* EXERCISE DESCRIPTION *
Reproduce the material that follows exactly, with no line left out.

-- SOURCE MATERIAL follows --

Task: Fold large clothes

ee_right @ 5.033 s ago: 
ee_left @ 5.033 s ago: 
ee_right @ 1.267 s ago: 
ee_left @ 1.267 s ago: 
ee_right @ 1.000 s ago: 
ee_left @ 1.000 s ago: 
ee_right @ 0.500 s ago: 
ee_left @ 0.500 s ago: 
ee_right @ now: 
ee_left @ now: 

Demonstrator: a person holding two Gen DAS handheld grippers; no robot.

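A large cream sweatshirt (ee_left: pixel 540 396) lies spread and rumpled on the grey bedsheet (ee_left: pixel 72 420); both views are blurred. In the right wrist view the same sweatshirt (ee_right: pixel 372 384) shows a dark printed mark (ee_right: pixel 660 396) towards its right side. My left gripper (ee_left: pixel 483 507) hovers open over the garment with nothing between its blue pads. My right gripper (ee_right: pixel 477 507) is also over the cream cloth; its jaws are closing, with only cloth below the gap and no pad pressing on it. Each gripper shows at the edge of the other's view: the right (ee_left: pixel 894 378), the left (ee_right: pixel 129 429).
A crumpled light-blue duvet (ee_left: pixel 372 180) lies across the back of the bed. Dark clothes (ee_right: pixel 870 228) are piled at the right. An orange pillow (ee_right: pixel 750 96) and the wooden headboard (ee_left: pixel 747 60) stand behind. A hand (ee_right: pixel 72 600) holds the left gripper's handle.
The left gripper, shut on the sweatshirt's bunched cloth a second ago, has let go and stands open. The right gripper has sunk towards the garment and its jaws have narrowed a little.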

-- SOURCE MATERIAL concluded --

* ANSWER TO THIS EXERCISE *
Task: Fold large clothes

ee_right @ 5.033 s ago: 
ee_left @ 5.033 s ago: 
ee_right @ 1.267 s ago: 
ee_left @ 1.267 s ago: 
ee_right @ 1.000 s ago: 
ee_left @ 1.000 s ago: 
ee_right @ 0.500 s ago: 
ee_left @ 0.500 s ago: 
ee_right @ now: 
ee_left @ now: 

Demonstrator: a person holding two Gen DAS handheld grippers; no robot.

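A large cream sweatshirt (ee_left: pixel 540 396) lies spread and rumpled on the grey bedsheet (ee_left: pixel 72 420); both views are blurred. In the right wrist view the same sweatshirt (ee_right: pixel 372 384) shows a dark printed mark (ee_right: pixel 660 396) towards its right side. My left gripper (ee_left: pixel 483 507) hovers open over the garment with nothing between its blue pads. My right gripper (ee_right: pixel 477 507) is also over the cream cloth; its jaws are closing, with only cloth below the gap and no pad pressing on it. Each gripper shows at the edge of the other's view: the right (ee_left: pixel 894 378), the left (ee_right: pixel 129 429).
A crumpled light-blue duvet (ee_left: pixel 372 180) lies across the back of the bed. Dark clothes (ee_right: pixel 870 228) are piled at the right. An orange pillow (ee_right: pixel 750 96) and the wooden headboard (ee_left: pixel 747 60) stand behind. A hand (ee_right: pixel 72 600) holds the left gripper's handle.
The left gripper, shut on the sweatshirt's bunched cloth a second ago, has let go and stands open. The right gripper has sunk towards the garment and its jaws have narrowed a little.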

The required output has been supplied.